Everything in the listing below must be set down again exactly, apart from the pictures.

- Opening Delimiter -

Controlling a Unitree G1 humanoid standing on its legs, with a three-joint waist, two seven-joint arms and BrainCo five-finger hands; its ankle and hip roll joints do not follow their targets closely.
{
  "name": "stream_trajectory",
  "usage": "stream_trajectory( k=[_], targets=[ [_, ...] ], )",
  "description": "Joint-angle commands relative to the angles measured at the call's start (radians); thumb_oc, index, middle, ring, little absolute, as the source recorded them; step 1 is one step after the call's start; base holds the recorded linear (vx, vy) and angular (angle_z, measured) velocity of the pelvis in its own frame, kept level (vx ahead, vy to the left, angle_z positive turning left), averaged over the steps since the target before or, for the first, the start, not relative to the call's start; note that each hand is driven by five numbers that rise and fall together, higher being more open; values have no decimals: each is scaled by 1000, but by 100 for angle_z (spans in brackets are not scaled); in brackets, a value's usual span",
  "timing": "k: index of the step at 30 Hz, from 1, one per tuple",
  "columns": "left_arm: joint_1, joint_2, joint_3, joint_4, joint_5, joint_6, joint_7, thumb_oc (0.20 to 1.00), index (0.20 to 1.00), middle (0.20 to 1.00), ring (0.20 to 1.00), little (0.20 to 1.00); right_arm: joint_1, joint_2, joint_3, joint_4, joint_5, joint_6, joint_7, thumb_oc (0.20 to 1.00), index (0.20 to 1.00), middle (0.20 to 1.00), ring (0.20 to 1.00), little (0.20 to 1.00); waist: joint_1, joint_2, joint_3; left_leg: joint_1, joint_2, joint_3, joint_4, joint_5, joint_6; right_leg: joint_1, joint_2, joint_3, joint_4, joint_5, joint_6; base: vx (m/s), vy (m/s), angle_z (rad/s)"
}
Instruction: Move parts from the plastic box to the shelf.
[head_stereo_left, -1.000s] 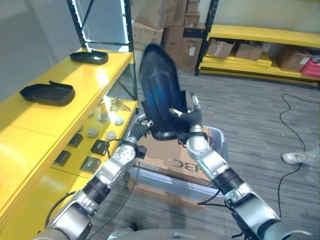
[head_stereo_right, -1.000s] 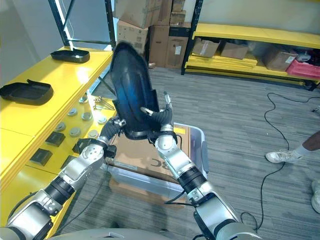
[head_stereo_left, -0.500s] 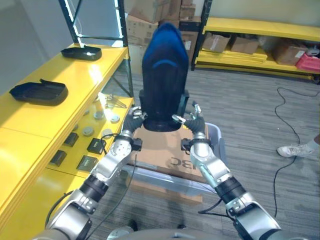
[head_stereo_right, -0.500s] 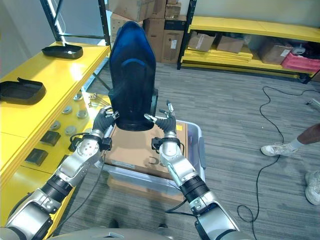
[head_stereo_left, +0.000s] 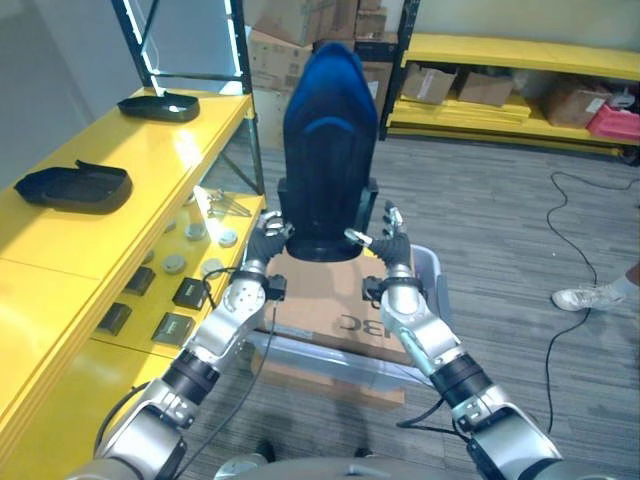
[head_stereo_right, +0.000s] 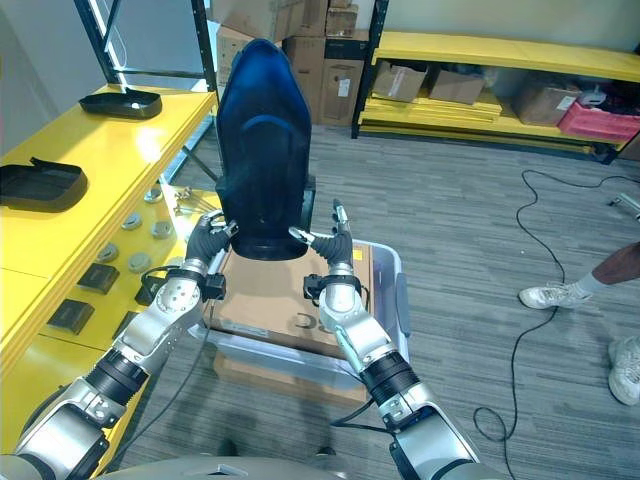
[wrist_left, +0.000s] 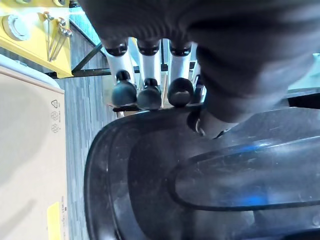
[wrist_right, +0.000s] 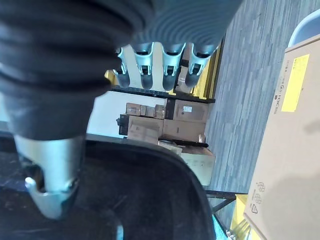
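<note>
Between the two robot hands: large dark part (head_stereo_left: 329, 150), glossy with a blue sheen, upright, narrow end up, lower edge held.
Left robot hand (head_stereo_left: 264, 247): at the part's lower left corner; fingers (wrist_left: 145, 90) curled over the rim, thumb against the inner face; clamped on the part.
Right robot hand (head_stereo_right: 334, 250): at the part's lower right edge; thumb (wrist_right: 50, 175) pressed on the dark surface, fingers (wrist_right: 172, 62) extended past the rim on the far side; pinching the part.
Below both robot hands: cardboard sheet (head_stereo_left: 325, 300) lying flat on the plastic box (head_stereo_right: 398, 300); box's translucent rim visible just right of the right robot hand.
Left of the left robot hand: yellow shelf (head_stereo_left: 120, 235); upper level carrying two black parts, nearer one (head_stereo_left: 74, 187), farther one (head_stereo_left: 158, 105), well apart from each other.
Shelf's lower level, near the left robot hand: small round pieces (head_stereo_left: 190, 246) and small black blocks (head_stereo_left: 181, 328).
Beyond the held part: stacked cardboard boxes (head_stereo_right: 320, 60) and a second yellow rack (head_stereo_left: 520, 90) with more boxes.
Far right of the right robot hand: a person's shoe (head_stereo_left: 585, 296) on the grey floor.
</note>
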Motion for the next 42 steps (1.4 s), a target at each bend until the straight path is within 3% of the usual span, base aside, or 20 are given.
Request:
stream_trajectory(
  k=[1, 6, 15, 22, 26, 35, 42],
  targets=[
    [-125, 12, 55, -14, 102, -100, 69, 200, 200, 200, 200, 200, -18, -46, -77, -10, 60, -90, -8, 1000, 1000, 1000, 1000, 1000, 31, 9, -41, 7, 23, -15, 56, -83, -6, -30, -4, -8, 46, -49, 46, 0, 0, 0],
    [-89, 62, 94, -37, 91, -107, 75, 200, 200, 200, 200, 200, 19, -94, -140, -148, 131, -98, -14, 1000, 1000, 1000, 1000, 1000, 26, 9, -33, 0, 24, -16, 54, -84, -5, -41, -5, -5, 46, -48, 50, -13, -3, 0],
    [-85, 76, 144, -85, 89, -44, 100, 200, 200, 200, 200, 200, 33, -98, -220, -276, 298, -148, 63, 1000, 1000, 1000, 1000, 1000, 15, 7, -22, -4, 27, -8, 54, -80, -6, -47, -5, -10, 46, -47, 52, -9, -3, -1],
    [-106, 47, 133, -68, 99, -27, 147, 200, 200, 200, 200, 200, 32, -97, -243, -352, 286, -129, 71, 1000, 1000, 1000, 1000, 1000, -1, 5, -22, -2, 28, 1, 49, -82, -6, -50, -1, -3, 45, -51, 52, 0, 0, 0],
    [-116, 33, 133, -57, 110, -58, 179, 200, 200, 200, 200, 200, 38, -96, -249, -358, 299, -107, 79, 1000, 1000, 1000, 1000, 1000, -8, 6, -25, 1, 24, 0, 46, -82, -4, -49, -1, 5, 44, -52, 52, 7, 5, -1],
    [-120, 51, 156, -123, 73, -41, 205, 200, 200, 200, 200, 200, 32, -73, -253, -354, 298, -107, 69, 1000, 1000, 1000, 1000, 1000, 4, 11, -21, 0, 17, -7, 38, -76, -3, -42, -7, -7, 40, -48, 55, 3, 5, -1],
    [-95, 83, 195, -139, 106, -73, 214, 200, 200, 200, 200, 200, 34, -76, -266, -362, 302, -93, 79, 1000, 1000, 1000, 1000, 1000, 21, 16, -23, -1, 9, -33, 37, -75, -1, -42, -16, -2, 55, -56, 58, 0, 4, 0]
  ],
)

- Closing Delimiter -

The answer:
Controlling a Unitree G1 humanoid standing on its legs, with a three-joint waist, two seven-joint arms and BrainCo five-finger hands; its ankle and hip roll joints do not follow their targets closely.
{
  "name": "stream_trajectory",
  "usage": "stream_trajectory( k=[_], targets=[ [_, ...] ], )",
  "description": "Joint-angle commands relative to the angles measured at the call's start (radians); thumb_oc, index, middle, ring, little absolute, as the source recorded them; step 1 is one step after the call's start; base holds the recorded linear (vx, vy) and angular (angle_z, measured) velocity of the pelvis in its own frame, kept level (vx ahead, vy to the left, angle_z positive turning left), averaged over the steps since the target before or, for the first, the start, not relative to the call's start; note that each hand is driven by five numbers that rise and fall together, higher being more open; values have no decimals: each is scaled by 1000, but by 100 for angle_z (spans in brackets are not scaled); in brackets, a value's usual span",
  "timing": "k: index of the step at 30 Hz, from 1, one per tuple",
  "columns": "left_arm: joint_1, joint_2, joint_3, joint_4, joint_5, joint_6, joint_7, thumb_oc (0.20 to 1.00), index (0.20 to 1.00), middle (0.20 to 1.00), ring (0.20 to 1.00), little (0.20 to 1.00); right_arm: joint_1, joint_2, joint_3, joint_4, joint_5, joint_6, joint_7, thumb_oc (0.20 to 1.00), index (0.20 to 1.00), middle (0.20 to 1.00), ring (0.20 to 1.00), little (0.20 to 1.00); waist: joint_1, joint_2, joint_3; left_leg: joint_1, joint_2, joint_3, joint_4, joint_5, joint_6; right_leg: joint_1, joint_2, joint_3, joint_4, joint_5, joint_6; base: vx (m/s), vy (m/s), angle_z (rad/s)"
}
Instruction: Move parts from the plastic box to the shelf.
[head_stereo_left, -1.000s] 
[head_stereo_right, -1.000s] 
[head_stereo_left, -0.500s] 
[head_stereo_right, -0.500s] 
[head_stereo_left, +0.000s] 
[head_stereo_right, +0.000s] 
[wrist_left, +0.000s] 
[wrist_right, +0.000s] 
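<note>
Between the two robot hands: large dark part (head_stereo_left: 329, 150), glossy with a blue sheen, upright, narrow end up, lower edge held.
Left robot hand (head_stereo_left: 264, 247): at the part's lower left corner; fingers (wrist_left: 145, 90) curled over the rim, thumb against the inner face; clamped on the part.
Right robot hand (head_stereo_right: 334, 250): at the part's lower right edge; thumb (wrist_right: 50, 175) pressed on the dark surface, fingers (wrist_right: 172, 62) extended past the rim on the far side; pinching the part.
Below both robot hands: cardboard sheet (head_stereo_left: 325, 300) lying flat on the plastic box (head_stereo_right: 398, 300); box's translucent rim visible just right of the right robot hand.
Left of the left robot hand: yellow shelf (head_stereo_left: 120, 235); upper level carrying two black parts, nearer one (head_stereo_left: 74, 187), farther one (head_stereo_left: 158, 105), well apart from each other.
Shelf's lower level, near the left robot hand: small round pieces (head_stereo_left: 190, 246) and small black blocks (head_stereo_left: 181, 328).
Beyond the held part: stacked cardboard boxes (head_stereo_right: 320, 60) and a second yellow rack (head_stereo_left: 520, 90) with more boxes.
Far right of the right robot hand: a person's shoe (head_stereo_left: 585, 296) on the grey floor.
</note>
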Motion for the next 42 steps (1.4 s), a target at each bend until the straight path is within 3% of the usual span, base aside, or 20 are given.
Request:
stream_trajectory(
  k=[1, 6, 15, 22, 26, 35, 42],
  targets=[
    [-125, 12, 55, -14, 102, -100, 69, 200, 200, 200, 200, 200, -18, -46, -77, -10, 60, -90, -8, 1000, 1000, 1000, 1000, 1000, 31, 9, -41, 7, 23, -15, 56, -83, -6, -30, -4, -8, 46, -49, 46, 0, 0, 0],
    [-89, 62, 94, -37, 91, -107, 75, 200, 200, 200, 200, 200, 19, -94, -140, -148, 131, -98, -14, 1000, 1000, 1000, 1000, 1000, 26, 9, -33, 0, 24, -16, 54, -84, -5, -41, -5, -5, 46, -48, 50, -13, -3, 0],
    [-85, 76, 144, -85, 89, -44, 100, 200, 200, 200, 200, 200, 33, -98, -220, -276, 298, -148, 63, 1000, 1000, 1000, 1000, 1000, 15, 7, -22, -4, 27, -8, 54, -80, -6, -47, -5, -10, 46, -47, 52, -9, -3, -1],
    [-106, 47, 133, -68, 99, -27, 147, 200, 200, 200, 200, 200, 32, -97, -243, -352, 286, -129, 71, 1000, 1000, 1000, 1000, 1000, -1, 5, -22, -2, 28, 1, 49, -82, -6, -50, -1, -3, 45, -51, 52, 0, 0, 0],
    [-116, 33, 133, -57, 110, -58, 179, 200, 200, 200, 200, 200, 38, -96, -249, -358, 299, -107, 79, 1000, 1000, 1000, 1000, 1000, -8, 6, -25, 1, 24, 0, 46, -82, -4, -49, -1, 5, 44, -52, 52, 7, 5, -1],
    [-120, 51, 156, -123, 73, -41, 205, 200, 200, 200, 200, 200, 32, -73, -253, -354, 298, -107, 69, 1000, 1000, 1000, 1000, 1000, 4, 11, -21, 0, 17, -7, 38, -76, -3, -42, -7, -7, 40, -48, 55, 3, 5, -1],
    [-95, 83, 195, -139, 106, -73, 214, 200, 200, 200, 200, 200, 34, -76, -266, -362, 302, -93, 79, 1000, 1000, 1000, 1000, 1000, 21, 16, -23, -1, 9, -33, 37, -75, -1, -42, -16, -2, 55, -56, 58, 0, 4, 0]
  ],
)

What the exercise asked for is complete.